Par ailleurs, un ou plusieurs jours sans chasse sont prévus dans la plupart des États européens. La France fait exception tant en raison du nombre des espèces chassées que de la longueur des périodes de chasse – au cours desquelles on chasse tous les jours.

Il s'agit donc de trouver un compromis acceptable. Celui-ci est attendu par une large partie de la population. Tous les sondages d'opinion concordent sur ce point et témoignent d'une augmentation du soutien au dimanche sans chasse. Ce sont d'ailleurs surtout les ruraux qui sont en faveur de cette mesure. Il faut en effet prendre un peu de distance avec l'image qui associe la chasse aux territoires ruraux. Le profil sociologique des chasseurs montre que beaucoup d'entre eux sont des citadins. En outre, la ruralité n'est pas un sanctuaire. Elle se transforme et les traditions évoluent. Il est par exemple heureux que celle du duel à l'épée se soit éteinte – le dernier ayant opposé Gaston Defferre à René Ribière en 1967…

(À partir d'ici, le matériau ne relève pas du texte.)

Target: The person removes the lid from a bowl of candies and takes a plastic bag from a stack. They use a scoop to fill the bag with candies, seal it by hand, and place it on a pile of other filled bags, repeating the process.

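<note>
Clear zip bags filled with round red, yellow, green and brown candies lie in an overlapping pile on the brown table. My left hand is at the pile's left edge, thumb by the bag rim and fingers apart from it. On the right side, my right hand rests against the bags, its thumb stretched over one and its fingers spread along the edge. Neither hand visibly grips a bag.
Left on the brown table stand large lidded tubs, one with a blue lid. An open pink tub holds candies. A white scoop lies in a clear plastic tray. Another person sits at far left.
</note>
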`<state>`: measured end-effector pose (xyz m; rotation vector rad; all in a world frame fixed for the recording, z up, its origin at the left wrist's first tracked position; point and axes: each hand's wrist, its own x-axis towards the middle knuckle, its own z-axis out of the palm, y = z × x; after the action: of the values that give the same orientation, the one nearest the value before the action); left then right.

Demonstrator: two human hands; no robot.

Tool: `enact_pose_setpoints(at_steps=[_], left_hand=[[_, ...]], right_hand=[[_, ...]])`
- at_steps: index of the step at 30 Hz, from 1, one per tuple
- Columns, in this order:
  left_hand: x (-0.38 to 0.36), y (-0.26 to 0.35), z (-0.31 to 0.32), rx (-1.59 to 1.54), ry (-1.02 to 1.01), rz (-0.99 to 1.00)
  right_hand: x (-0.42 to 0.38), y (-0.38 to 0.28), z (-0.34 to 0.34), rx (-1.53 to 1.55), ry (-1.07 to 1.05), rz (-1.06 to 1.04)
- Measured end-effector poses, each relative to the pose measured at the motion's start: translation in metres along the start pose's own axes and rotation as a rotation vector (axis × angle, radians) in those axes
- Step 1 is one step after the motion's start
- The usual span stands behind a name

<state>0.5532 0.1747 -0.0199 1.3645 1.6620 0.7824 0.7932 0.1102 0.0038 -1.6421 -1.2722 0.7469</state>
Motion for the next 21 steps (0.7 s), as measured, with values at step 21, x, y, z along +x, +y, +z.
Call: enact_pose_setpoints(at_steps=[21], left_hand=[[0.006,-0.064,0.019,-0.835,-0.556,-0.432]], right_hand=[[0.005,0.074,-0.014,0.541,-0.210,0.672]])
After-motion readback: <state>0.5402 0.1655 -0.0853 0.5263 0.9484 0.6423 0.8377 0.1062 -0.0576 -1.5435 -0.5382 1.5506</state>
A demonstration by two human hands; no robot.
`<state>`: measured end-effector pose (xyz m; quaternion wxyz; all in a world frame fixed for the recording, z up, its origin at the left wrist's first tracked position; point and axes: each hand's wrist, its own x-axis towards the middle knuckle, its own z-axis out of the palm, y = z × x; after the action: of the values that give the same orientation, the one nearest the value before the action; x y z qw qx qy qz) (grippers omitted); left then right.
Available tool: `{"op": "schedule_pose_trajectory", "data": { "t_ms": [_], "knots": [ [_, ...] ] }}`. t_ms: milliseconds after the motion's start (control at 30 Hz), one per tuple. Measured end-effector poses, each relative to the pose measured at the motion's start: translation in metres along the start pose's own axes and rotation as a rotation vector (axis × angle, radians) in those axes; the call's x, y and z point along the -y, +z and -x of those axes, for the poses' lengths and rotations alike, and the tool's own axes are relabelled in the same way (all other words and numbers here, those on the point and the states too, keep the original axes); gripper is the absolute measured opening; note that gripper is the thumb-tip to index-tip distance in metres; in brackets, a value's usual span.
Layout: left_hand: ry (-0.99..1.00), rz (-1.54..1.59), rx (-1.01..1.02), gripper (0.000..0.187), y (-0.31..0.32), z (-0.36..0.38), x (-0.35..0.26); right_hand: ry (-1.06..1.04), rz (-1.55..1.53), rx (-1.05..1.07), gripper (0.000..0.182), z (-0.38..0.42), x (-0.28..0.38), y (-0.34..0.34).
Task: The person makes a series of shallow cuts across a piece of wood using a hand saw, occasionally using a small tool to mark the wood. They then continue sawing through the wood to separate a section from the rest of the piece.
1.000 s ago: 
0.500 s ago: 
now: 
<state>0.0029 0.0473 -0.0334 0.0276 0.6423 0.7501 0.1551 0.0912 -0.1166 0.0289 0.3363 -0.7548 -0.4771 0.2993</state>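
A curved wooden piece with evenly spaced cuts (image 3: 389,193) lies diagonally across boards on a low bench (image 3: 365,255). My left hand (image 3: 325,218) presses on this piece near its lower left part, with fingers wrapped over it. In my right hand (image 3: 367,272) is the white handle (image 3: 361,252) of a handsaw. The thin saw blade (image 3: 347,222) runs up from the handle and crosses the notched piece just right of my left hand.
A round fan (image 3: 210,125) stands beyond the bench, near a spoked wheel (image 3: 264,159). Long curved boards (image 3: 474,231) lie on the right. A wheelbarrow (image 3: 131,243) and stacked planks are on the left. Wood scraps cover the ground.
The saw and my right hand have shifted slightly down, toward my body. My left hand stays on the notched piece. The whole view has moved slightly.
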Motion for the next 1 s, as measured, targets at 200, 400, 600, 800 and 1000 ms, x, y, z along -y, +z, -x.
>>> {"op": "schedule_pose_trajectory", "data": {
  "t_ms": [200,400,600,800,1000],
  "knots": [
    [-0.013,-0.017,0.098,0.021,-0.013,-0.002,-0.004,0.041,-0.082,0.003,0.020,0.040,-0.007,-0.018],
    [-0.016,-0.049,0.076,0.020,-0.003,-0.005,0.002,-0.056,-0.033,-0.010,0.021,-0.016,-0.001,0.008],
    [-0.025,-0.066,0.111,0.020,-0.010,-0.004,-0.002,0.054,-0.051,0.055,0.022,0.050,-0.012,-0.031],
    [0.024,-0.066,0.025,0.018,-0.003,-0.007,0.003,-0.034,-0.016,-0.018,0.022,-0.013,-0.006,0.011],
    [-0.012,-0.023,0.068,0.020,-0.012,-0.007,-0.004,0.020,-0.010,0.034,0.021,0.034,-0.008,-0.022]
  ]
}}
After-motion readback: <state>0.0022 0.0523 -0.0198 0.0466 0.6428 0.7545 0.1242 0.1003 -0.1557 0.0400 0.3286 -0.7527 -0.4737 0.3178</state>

Ma proposition vise à faire évoluer une tradition, pas à l'interdire. Je ne suis pas pour l'interdiction de la chasse. Il faut réguler les populations animales, mais n'oublions pas que 25 % des animaux chassés proviennent d'élevages. Si la chasse était le seul moyen de procéder à la régulation, nous ne connaîtrions pas la situation actuelle de surpopulation de sangliers et de cervidés. La régulation peut être effectuée par d'autres moyens, même si je ne suis pas opposé à ce que la chasse y participe. On peut d'ailleurs organiser des battues administratives lorsque c'est nécessaire. La surpopulation résulte aussi de la déstructuration de la chaîne alimentaire, de l'élevage, de l'agrainage et de l'introduction d'espèces. Nous sommes particulièrement confrontés au problème en Sologne. Nul n'ignore que la régulation sert d'alibi pour justifier une augmentation constante de la pratique de la chasse.

Enfin, le nombre des accidents diminue, mais celui des chasseurs aussi. Il faut donc tenir compte des proportions.

Je souhaite que notre débat soit constructif. J'ai lu l'ensemble des amendements et, sans surprise, beaucoup d'entre eux proposent de supprimer l'article unique de la proposition. Dont acte. Discutons-en, ainsi que des meilleurs moyens d'assurer la sécurité. Si cette dernière ne posait pas de problèmes, il n'y aurait ni proposition de loi, ni d'ailleurs d'amendements en faveur d'une meilleure sécurité.